# How to complete this task:
Print the data below exactly, but only the lines from the one containing "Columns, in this" down to the one containing "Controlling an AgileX", inclusive.

# Given data:
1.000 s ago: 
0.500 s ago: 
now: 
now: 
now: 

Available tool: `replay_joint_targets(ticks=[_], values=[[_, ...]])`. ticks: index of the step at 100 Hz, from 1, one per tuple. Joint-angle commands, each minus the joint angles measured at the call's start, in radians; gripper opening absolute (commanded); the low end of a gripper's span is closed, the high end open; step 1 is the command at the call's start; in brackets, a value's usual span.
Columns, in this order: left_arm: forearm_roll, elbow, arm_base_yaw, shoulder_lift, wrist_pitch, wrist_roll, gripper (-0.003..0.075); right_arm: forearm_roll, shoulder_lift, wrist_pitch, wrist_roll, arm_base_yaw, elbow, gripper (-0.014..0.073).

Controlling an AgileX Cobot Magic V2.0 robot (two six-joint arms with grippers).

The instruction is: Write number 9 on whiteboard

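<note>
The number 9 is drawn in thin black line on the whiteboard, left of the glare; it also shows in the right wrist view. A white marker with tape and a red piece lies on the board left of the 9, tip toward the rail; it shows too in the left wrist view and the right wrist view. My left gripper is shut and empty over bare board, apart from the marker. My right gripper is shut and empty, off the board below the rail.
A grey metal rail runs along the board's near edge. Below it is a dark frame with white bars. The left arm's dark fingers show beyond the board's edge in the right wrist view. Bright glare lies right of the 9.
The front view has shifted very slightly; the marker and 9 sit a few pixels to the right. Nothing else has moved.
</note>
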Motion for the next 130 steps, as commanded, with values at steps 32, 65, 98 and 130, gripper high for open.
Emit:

# Solution:
Columns, in this order: left_arm: forearm_roll, elbow, arm_base_yaw, shoulder_lift, wrist_pitch, wrist_roll, gripper (-0.003..0.075); right_arm: forearm_roll, shoulder_lift, wrist_pitch, wrist_roll, arm_base_yaw, elbow, gripper (-0.014..0.073).

Controlling an AgileX Cobot Magic V2.0 robot (two six-joint arms with grippers).

The output is finished.